Your instructions — Tally every line in the listing that holds the string "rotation", then state the total and nothing more.

Exercise inputs —
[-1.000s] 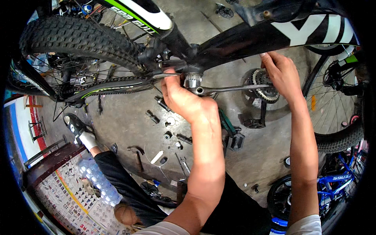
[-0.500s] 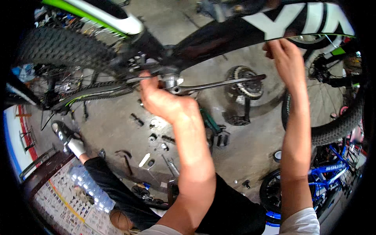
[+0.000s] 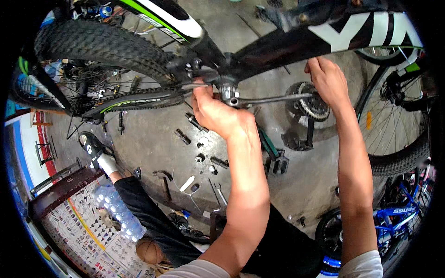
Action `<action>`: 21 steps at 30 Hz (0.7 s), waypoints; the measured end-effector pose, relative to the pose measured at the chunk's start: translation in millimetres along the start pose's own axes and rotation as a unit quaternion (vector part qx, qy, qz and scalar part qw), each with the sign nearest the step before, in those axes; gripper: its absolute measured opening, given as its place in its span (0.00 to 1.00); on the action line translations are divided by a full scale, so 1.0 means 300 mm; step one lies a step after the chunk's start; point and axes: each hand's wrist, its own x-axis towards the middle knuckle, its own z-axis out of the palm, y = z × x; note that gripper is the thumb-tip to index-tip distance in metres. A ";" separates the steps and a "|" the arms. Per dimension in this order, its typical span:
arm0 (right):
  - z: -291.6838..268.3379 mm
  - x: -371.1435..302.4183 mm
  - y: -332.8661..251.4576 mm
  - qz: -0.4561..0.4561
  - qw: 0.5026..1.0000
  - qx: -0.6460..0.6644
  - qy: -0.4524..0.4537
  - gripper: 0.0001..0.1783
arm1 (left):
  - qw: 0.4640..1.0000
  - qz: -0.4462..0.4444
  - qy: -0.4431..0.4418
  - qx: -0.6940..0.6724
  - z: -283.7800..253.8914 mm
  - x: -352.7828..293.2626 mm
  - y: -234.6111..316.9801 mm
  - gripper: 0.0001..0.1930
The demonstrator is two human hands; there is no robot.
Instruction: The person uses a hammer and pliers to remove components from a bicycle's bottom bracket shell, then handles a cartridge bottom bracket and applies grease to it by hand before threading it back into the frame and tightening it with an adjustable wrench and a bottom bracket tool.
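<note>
A black bicycle frame (image 3: 273, 48) stretches across the upper part of the view. At its bottom bracket sits a silver socket (image 3: 226, 91) on a long-handled wrench (image 3: 264, 99), whose handle points right. My left hand (image 3: 218, 113) is closed beside the socket, fingers curled up toward a thin flat metal edge; what they grip is hidden. My right hand (image 3: 330, 83) is loosely curled, just above the wrench handle's far end. I see nothing in its fingers, and cannot tell whether it touches the handle. A removed crankset with chainring (image 3: 309, 105) lies on the floor below.
A hammer (image 3: 165, 184), spanners (image 3: 219, 193), a pedal (image 3: 278, 163) and several sockets (image 3: 183, 135) lie on the concrete floor. A knobby rear tyre (image 3: 102, 46) is at upper left, a blue bicycle (image 3: 394, 215) at lower right. Packed water bottles (image 3: 121, 211) and a basketball (image 3: 149, 251) are lower left.
My right hand has come down from the frame tube toward the end of the wrench handle. My left hand stays by the bottom bracket. The whole view has shifted, with the bicycle further right.
</note>
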 end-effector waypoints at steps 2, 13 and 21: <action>-0.050 0.024 0.044 -0.028 0.999 -0.018 0.015 0.27 | 1.000 -0.008 -0.009 -0.005 0.004 0.002 -0.005 0.17; 0.039 0.061 0.048 -0.052 0.994 -0.038 0.087 0.28 | 1.000 -0.004 -0.002 -0.021 0.037 -0.016 0.020 0.15; 0.014 0.164 0.229 -0.197 0.959 -0.165 0.121 0.24 | 1.000 -0.015 -0.013 -0.024 0.012 0.005 0.042 0.10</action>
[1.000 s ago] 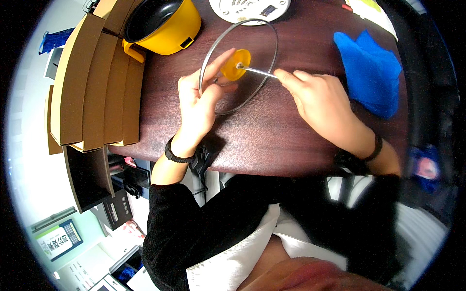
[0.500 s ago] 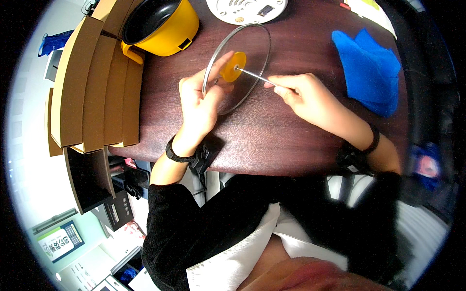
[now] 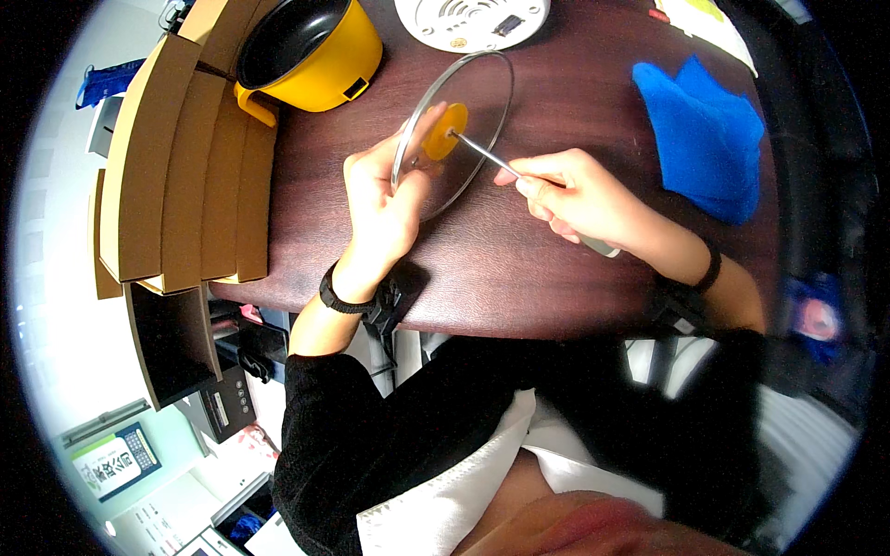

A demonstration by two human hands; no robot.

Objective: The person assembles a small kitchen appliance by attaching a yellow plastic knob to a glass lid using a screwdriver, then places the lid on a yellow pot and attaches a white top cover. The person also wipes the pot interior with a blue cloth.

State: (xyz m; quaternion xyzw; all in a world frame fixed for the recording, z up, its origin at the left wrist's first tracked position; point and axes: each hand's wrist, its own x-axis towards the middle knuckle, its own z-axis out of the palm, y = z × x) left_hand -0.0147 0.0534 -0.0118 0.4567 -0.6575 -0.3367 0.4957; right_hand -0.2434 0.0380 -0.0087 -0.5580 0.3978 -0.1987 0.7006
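One sign (image 3: 116, 461) at far left, turned sideways, bears dark printed characters. Next, at least three brown boxes (image 3: 185, 176) line the left side of the bench (image 3: 538, 287). One yellow pot (image 3: 320, 69), with one handle and a small dark plate on its wall, stands just beside them. Near it, the left hand (image 3: 385, 199) grips one glass lid (image 3: 477, 97) by its rim, tilted steeply in front of the bench; its fingers reach behind the glass to one yellow knob (image 3: 445, 132). Beyond the lid, one white base (image 3: 475, 17) lies near the far edge, a dark rectangle on it. One screwdriver (image 3: 482, 154) has its tip at the knob's centre; the right hand (image 3: 579, 195) holds it, fingers closed around the handle. Brown surface shows between this hand and one blue cloth (image 3: 705, 148) near the right edge. Behind the cloth lies one white-and-yellow sheet (image 3: 718, 23). The near edge runs below both hands, under the wrists.
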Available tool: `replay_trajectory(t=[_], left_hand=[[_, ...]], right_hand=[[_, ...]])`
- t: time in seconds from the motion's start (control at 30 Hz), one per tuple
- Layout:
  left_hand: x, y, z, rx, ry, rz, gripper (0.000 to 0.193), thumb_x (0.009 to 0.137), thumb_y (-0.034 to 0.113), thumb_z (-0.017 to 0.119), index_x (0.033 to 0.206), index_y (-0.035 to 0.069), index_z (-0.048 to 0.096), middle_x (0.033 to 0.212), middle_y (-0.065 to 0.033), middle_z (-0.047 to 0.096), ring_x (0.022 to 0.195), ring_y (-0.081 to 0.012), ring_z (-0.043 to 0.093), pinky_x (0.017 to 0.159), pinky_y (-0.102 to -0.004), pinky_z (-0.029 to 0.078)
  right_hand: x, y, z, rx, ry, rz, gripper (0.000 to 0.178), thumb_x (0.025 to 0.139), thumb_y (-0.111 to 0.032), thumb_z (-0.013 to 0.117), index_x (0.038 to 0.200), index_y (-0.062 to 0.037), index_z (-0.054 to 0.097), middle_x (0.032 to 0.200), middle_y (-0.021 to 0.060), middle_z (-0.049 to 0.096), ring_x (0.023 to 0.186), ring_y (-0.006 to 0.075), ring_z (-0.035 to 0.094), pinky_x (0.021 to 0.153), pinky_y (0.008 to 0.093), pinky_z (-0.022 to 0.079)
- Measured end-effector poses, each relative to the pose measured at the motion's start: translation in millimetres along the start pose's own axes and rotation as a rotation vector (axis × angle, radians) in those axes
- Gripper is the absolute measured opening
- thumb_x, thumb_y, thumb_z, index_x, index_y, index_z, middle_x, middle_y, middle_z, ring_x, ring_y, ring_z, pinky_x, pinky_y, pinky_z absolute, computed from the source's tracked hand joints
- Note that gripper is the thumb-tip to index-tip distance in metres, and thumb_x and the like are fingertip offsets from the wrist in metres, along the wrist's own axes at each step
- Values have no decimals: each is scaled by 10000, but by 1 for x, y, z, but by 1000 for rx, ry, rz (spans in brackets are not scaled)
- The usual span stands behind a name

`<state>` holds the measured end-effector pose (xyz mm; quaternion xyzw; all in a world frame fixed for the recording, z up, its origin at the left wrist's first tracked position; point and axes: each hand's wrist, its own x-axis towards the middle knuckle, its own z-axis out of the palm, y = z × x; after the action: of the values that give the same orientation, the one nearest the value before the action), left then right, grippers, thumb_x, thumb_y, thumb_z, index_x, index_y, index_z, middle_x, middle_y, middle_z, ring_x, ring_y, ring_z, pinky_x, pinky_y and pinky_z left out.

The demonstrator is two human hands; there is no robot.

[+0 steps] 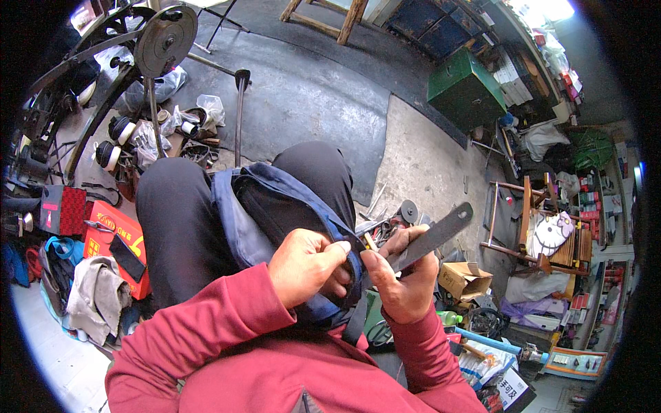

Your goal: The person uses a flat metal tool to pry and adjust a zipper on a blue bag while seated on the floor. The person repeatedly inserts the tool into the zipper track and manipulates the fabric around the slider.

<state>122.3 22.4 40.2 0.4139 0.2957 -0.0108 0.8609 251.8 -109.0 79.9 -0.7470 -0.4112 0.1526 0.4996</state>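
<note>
A seated person's lap fills the middle of the frame, in dark trousers, with a blue cloth [231, 227] lying loosely across it. The left hand [311, 268], at centre, is closed in a pinch over the cloth; what sits between its fingertips is too small to tell. The right hand [406, 289], just right of centre, grips a flat metal strip [437, 234] whose rounded, holed end points to the upper right; its other end is hidden by the fingers. Handling this well probably means keeping the cloth taut, the strip steady, and the fingertips clear of any sharp edge.

Around them, a wheeled metal machine [165, 41] takes the upper left, and a dark mat [296, 89] covers the floor at upper centre. A green box [465, 86] stands at upper right, a wooden chair [527, 227] at right, a red box [124, 241] at left. Nearer, an open cardboard box [463, 281] and scattered tools [392, 224] crowd the right hand's side and could hamper a wide swing.
</note>
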Motion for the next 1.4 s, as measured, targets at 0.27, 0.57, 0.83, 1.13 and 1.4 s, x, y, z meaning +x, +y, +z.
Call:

Task solution — 2